_EXERCISE_.
Output exactly the first line of the listing and each line after it, through the line that contains "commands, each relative"; add nothing else.

_COLLECTED MATERIAL_.

○ ○ ○ ○ ○

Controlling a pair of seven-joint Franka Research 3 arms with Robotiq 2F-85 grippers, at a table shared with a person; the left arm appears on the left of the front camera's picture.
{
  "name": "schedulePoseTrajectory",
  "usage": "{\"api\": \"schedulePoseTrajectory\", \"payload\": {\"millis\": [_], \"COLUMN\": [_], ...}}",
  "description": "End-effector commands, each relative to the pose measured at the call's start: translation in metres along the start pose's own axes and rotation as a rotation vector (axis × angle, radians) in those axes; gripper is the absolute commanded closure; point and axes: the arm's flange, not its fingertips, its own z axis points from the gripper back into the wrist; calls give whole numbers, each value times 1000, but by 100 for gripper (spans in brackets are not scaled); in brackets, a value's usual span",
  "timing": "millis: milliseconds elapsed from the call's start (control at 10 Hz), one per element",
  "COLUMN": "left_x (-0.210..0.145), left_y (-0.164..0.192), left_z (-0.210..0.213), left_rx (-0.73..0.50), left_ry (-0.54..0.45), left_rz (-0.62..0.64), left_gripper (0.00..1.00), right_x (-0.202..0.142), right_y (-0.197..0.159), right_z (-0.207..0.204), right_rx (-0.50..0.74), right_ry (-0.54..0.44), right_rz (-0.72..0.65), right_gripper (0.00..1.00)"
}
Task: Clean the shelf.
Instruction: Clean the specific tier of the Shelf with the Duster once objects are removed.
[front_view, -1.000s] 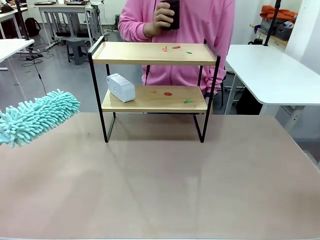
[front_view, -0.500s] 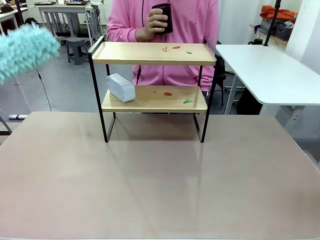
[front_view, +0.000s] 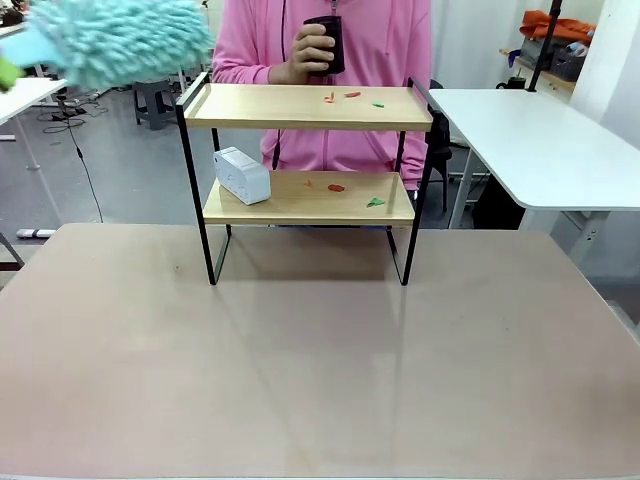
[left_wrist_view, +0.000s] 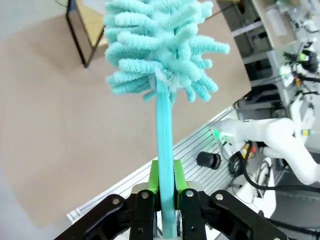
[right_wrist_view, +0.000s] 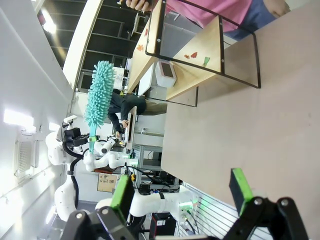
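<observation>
The shelf (front_view: 300, 108) stands at the table's far middle, two wooden boards in a black frame. Small red and green scraps (front_view: 350, 96) lie on its top board, and more scraps (front_view: 336, 187) lie on the lower board beside a white box (front_view: 241, 175). My left gripper (left_wrist_view: 166, 187) is shut on the handle of a fluffy turquoise duster (left_wrist_view: 160, 45). The duster (front_view: 125, 40) hangs in the air above and left of the shelf's top-left corner. My right gripper (right_wrist_view: 181, 190) is open and holds nothing, well back from the shelf (right_wrist_view: 210, 55), with the duster (right_wrist_view: 97, 92) far off.
A person in a pink top stands behind the shelf, holding a dark cup (front_view: 325, 45) above the top board. A white table (front_view: 540, 140) stands at the right. The brown table (front_view: 320, 370) in front of the shelf is bare.
The duster has risen from low at the table's left edge to the upper left, then swung right toward the shelf's top board. The person shifted slightly.
</observation>
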Motion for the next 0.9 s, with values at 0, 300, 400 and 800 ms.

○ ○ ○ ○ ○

_WRITTEN SOLUTION_.
Controlling a pair of seven-joint Franka Research 3 arms with Robotiq 2F-85 grippers, at a table shared with a person; the left arm appears on the left of the front camera's picture.
{
  "name": "schedulePoseTrajectory",
  "usage": "{\"api\": \"schedulePoseTrajectory\", \"payload\": {\"millis\": [_], \"COLUMN\": [_], ...}}",
  "description": "End-effector commands, each relative to the pose measured at the call's start: translation in metres along the start pose's own axes and rotation as a rotation vector (axis × angle, radians) in those axes; gripper is the absolute commanded closure; point and axes: the arm's flange, not its fingertips, its own z axis points from the gripper back into the wrist; calls give whole numbers, each value times 1000, but by 100 for gripper (spans in brackets are not scaled); in brackets, a value's usual span",

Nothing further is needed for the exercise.